EXERCISE OBJECTIVE >>
Restate the listing below word for word.
══ GIVEN ENTRIES ══
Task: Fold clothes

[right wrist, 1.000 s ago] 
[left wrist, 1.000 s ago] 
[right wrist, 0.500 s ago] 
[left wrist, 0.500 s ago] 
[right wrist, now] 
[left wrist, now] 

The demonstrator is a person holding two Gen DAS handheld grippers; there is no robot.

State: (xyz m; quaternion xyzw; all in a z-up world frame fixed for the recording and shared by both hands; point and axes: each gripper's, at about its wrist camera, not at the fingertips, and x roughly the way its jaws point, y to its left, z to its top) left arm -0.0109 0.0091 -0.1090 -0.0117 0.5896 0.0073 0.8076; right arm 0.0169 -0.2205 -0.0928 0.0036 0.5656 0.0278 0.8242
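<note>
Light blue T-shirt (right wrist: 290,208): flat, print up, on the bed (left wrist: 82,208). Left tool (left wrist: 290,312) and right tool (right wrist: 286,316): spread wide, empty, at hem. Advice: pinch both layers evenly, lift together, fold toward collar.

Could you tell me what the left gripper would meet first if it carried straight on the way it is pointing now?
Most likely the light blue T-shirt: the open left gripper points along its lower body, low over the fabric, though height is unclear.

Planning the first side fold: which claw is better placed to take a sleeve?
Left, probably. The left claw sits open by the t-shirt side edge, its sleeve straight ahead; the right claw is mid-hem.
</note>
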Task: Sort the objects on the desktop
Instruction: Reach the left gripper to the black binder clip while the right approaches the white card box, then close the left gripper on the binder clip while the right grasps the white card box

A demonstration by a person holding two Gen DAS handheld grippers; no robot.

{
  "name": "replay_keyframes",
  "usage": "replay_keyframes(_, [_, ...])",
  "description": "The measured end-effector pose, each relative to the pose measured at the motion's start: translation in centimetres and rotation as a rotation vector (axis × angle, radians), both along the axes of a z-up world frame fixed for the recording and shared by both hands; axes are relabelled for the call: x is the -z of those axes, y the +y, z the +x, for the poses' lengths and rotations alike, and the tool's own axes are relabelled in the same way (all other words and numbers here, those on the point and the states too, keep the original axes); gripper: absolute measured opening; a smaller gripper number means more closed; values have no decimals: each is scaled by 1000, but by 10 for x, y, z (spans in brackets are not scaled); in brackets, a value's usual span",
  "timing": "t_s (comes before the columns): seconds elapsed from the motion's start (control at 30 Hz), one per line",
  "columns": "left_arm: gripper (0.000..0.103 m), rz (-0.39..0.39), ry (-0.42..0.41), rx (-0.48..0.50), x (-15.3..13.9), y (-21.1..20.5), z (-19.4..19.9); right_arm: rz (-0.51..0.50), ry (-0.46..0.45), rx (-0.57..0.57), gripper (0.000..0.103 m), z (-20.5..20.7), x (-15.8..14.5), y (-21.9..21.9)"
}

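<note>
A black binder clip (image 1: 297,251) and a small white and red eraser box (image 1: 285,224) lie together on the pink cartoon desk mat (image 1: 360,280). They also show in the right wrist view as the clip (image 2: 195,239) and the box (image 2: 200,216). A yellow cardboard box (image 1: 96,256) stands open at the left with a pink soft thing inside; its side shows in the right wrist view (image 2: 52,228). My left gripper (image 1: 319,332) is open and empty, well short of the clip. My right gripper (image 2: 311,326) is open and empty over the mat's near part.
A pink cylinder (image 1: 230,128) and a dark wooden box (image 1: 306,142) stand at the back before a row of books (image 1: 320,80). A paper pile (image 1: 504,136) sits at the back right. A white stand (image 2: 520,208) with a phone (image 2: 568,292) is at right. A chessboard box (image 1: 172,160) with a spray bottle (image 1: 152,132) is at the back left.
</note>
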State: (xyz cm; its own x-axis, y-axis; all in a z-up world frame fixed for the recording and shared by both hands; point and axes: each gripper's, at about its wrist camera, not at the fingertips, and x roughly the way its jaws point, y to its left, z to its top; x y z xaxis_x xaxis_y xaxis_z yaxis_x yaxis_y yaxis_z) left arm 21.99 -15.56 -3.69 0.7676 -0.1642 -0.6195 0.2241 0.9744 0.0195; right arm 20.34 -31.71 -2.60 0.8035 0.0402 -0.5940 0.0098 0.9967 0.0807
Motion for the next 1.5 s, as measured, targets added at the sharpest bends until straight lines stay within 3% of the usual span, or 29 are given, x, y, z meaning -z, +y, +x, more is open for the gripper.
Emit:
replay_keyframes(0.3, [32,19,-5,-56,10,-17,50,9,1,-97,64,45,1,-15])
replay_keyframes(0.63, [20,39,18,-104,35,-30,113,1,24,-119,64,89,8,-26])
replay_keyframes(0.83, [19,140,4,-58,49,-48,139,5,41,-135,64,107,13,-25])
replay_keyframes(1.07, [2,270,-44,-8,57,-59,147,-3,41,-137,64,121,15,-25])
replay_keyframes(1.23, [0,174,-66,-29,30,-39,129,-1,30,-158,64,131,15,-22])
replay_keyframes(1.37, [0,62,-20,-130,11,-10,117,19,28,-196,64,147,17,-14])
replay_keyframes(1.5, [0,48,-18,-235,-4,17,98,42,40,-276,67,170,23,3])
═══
RESPONSE FOR THIS EXERCISE >>
Task: Fold clothes

[right wrist, 1.000 s ago] 
[left wrist, 1.000 s ago] 
[right wrist, 0.500 s ago] 
[left wrist, 0.500 s ago] 
[right wrist, now] 
[left wrist, now] 

The demonstrator is a person holding two Gen DAS handheld grippers; there is no robot.

State: (xyz m; quaternion xyzw; all in a z-up world frame fixed for the recording and shared by both hands; point and axes: each gripper's, at about its wrist camera, not at the fingertips, and x roughly the way its jaws point, y to its left, z to its top) left arm -0.0109 0.0091 -0.1090 -0.0117 0.5896 0.0073 0.8076; right arm 0.0169 -0.2205 -0.0928 0.0036 0.5656 0.0278 0.8242
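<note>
Light blue T-shirt (right wrist: 290,208): flat, print up, on the bed (left wrist: 82,208). Left tool (left wrist: 290,312) and right tool (right wrist: 286,316): spread wide, empty, at hem. Advice: pinch both layers evenly, lift together, fold toward collar.

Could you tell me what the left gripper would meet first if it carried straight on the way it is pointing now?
Most likely the light blue T-shirt: the open left gripper points along its lower body, low over the fabric, though height is unclear.

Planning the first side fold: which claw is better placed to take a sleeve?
Left, probably. The left claw sits open by the t-shirt side edge, its sleeve straight ahead; the right claw is mid-hem.
</note>
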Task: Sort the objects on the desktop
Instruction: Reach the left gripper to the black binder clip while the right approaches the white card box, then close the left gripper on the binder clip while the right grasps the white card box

A demonstration by a person holding two Gen DAS handheld grippers; no robot.

{
  "name": "replay_keyframes",
  "usage": "replay_keyframes(_, [_, ...])",
  "description": "The measured end-effector pose, each relative to the pose measured at the motion's start: translation in centimetres and rotation as a rotation vector (axis × angle, radians), both along the axes of a z-up world frame fixed for the recording and shared by both hands; axes are relabelled for the call: x is the -z of those axes, y the +y, z the +x, for the poses' lengths and rotations alike, and the tool's own axes are relabelled in the same way (all other words and numbers here, those on the point and the states too, keep the original axes); gripper: absolute measured opening; a smaller gripper number means more closed; values have no decimals: each is scaled by 1000, but by 10 for x, y, z (spans in brackets are not scaled); in brackets, a value's usual span",
  "timing": "t_s (comes before the columns): seconds elapsed from the motion's start (control at 30 Hz), one per line",
  "columns": "left_arm: gripper (0.000..0.103 m), rz (-0.39..0.39), ry (-0.42..0.41), rx (-0.48..0.50), x (-15.3..13.9), y (-21.1..20.5), z (-19.4..19.9); right_arm: rz (-0.51..0.50), ry (-0.46..0.45), rx (-0.57..0.57), gripper (0.000..0.103 m), z (-20.5..20.7), x (-15.8..14.5), y (-21.9..21.9)"
}

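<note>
A black binder clip (image 1: 297,251) and a small white and red eraser box (image 1: 285,224) lie together on the pink cartoon desk mat (image 1: 360,280). They also show in the right wrist view as the clip (image 2: 195,239) and the box (image 2: 200,216). A yellow cardboard box (image 1: 96,256) stands open at the left with a pink soft thing inside; its side shows in the right wrist view (image 2: 52,228). My left gripper (image 1: 319,332) is open and empty, well short of the clip. My right gripper (image 2: 311,326) is open and empty over the mat's near part.
A pink cylinder (image 1: 230,128) and a dark wooden box (image 1: 306,142) stand at the back before a row of books (image 1: 320,80). A paper pile (image 1: 504,136) sits at the back right. A white stand (image 2: 520,208) with a phone (image 2: 568,292) is at right. A chessboard box (image 1: 172,160) with a spray bottle (image 1: 152,132) is at the back left.
</note>
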State: (xyz cm; its own x-axis, y-axis; all in a z-up world frame fixed for the recording and shared by both hands; point and axes: each gripper's, at about its wrist camera, not at the fingertips, and x roughly the way its jaws point, y to its left, z to its top; x y z xaxis_x xaxis_y xaxis_z yaxis_x yaxis_y yaxis_z) left arm 21.99 -15.56 -3.69 0.7676 -0.1642 -0.6195 0.2241 0.9744 0.0195; right arm 20.34 -31.71 -2.60 0.8035 0.0402 -0.5940 0.0098 0.9967 0.0807
Motion for the next 1.5 s, as measured, targets added at the sharpest bends until straight lines stay within 3% of the usual span, or 29 are given, x, y, z meaning -z, +y, +x, more is open for the gripper.
Emit:
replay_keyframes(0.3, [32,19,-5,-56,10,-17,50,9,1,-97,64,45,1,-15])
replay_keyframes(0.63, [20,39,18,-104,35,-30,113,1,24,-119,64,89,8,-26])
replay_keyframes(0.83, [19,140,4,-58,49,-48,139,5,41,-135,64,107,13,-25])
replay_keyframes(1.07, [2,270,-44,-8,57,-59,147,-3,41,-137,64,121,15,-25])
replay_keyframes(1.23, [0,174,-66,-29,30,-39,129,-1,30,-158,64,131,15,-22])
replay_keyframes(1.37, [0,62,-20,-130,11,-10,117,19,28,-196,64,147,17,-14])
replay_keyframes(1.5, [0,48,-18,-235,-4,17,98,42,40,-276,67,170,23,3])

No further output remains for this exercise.